▶ **WORK ORDER**
Go through the data and report each line that holds the string "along".

▶ **DATA**

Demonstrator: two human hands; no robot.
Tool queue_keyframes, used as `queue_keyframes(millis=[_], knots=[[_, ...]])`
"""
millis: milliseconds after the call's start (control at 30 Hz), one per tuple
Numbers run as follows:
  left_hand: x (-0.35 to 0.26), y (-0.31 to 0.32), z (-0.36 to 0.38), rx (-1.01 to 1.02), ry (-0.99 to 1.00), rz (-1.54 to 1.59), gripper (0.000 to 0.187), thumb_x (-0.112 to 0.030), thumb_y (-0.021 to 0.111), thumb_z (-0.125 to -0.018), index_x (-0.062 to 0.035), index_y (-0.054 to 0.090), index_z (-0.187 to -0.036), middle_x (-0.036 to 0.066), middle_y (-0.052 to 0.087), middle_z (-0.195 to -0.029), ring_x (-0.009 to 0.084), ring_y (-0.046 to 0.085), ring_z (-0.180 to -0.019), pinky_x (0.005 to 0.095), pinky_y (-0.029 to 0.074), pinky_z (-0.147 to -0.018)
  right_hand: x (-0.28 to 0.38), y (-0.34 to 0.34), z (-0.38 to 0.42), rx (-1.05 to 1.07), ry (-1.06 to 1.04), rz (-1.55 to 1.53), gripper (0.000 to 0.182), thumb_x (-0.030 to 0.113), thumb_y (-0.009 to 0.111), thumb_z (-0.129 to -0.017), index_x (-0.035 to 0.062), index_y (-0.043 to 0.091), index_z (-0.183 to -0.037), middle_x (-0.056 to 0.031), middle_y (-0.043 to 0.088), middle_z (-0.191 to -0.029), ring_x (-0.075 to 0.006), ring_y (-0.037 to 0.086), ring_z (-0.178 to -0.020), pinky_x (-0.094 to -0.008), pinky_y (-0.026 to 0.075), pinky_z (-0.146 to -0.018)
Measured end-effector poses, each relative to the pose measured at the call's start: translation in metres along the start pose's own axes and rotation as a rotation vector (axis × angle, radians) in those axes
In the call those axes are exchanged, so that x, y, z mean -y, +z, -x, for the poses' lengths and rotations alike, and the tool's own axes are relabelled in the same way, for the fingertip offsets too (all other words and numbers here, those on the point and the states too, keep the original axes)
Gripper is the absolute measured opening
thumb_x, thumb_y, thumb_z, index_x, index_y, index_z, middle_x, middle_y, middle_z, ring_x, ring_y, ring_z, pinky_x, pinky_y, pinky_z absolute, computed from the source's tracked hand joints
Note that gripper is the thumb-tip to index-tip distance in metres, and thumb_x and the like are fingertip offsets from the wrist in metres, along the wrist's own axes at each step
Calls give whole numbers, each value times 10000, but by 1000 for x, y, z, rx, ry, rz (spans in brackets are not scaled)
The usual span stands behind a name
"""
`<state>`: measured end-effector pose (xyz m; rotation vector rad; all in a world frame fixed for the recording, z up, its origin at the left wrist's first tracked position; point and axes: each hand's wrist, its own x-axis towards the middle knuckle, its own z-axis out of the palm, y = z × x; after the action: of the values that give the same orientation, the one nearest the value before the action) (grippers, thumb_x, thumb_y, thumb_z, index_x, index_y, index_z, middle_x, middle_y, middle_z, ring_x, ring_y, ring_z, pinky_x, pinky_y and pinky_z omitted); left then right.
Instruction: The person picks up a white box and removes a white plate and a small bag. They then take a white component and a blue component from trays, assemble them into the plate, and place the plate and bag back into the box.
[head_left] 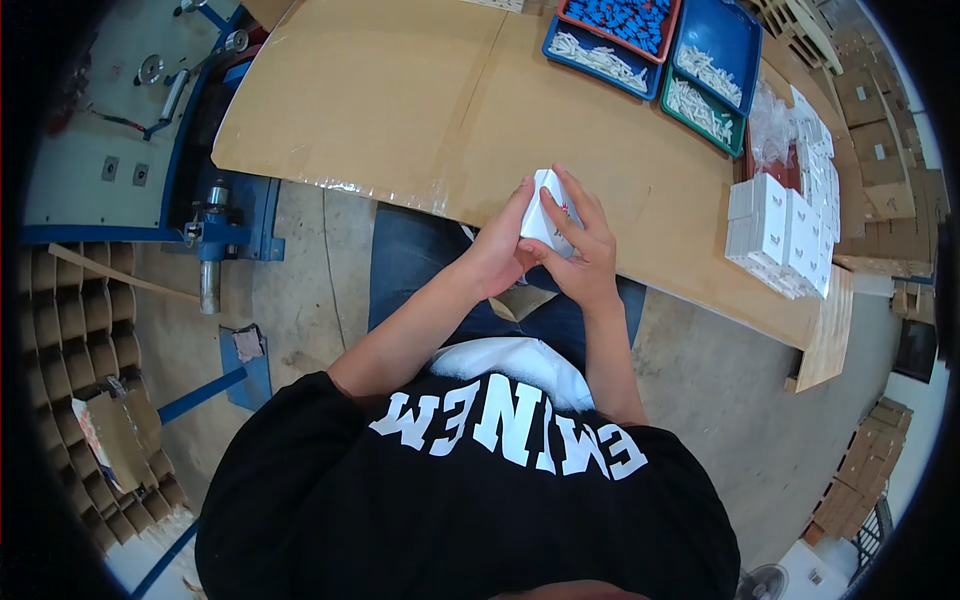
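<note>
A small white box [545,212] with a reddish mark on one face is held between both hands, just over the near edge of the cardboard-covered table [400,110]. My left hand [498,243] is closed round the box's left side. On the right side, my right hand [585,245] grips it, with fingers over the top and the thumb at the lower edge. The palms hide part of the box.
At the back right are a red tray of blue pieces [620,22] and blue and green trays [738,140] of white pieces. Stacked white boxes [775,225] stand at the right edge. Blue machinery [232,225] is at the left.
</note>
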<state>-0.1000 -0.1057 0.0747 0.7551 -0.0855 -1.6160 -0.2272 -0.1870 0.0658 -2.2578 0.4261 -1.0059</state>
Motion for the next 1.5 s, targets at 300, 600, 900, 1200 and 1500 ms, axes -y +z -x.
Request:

▶ **ANSWER SPACE**
Measured end-effector poses, each relative to the pose measured at the call's start: translation in metres along the start pose's own axes and rotation as a rotation vector (axis × angle, radians) in those axes
Note that gripper is the thumb-tip to index-tip distance in metres, and thumb_x and the like are fingertip offsets from the wrist in metres, along the wrist's own axes at each step

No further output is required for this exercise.